* [Information shown]
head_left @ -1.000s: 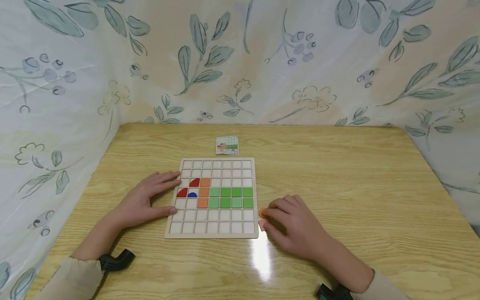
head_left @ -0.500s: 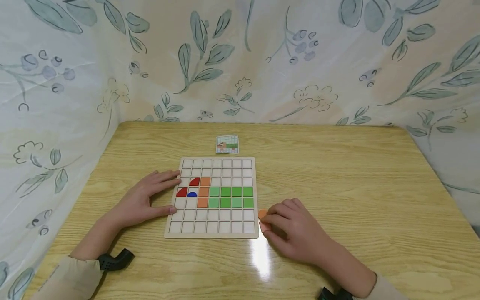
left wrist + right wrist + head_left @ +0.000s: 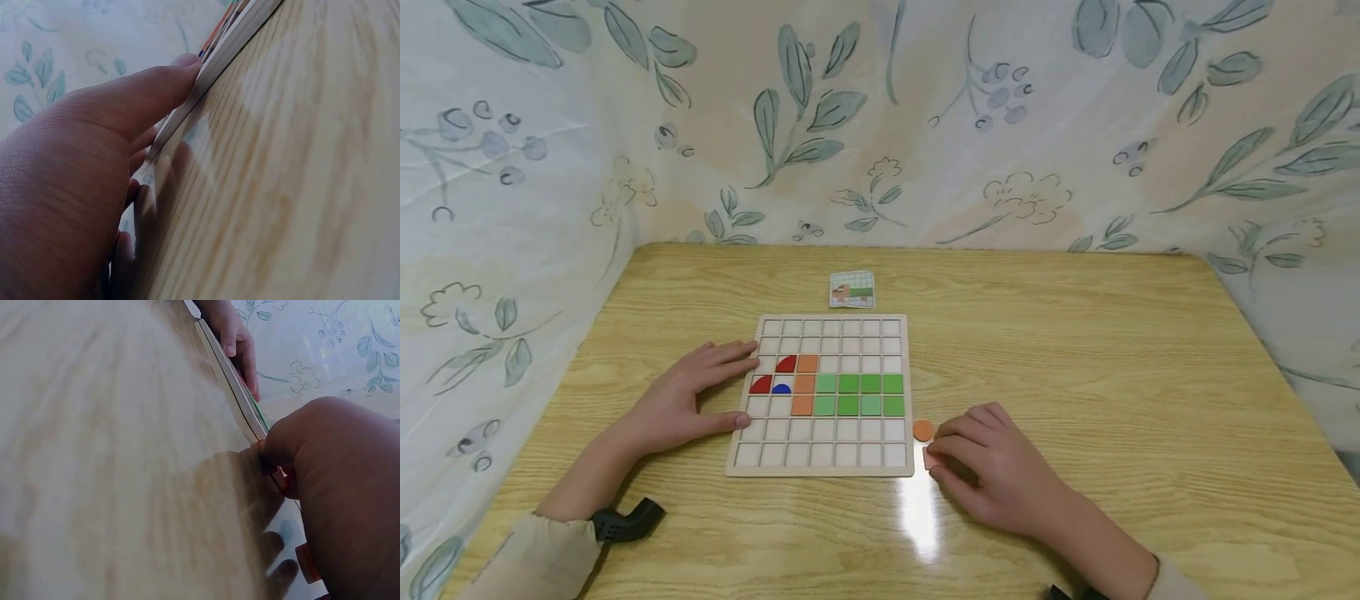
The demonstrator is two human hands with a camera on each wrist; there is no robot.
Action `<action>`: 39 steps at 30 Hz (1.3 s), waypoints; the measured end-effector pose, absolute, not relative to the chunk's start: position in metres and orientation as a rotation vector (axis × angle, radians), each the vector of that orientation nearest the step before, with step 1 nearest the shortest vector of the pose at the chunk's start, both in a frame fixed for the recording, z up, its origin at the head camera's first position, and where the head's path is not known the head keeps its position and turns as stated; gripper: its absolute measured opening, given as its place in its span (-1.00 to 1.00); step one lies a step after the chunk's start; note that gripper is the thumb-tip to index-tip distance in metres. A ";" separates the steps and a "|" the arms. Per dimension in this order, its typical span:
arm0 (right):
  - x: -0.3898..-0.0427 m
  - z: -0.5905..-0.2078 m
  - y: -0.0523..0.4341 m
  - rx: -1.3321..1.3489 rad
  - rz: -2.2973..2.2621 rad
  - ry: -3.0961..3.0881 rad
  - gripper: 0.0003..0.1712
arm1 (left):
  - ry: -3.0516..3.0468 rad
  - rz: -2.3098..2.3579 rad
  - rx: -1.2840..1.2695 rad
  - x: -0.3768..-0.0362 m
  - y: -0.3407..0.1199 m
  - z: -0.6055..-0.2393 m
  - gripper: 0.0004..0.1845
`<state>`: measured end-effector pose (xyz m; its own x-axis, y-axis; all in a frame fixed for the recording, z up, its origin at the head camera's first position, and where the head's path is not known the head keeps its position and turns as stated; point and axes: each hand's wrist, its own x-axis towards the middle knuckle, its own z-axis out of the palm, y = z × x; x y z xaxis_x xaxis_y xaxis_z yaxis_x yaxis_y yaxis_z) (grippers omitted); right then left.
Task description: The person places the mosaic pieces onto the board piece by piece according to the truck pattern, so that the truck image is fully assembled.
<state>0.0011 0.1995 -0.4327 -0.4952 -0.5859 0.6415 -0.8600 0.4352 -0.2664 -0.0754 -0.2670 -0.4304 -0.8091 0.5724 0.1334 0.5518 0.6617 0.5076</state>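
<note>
In the head view, a square wooden grid board lies on the table, holding red, blue, orange and green tiles in some cells. My left hand rests at the board's left side, fingers extended and thumb spread; the left wrist view shows the thumb touching the board's edge. Right of the board, my right hand pinches a pink square tile between thumb and fingers, low at the table. An orange round tile lies just beyond it. In the right wrist view, an orange piece shows partly behind the hand.
A small picture card with a coloured grid pattern lies behind the board. The wooden table meets a leaf-patterned cloth at the back and sides.
My right hand has drawn slightly toward me and right, bringing the pink tile along, away from the board. The orange round tile is now uncovered. My left hand stays at the board.
</note>
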 end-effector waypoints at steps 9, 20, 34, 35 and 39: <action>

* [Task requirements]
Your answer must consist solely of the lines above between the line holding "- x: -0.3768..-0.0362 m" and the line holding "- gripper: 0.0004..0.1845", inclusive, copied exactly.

* [Response to this task]
  - x: -0.3768..-0.0362 m
  - y: -0.3407..0.1199 m
  - z: -0.6055..-0.2393 m
  - gripper: 0.0004..0.1845

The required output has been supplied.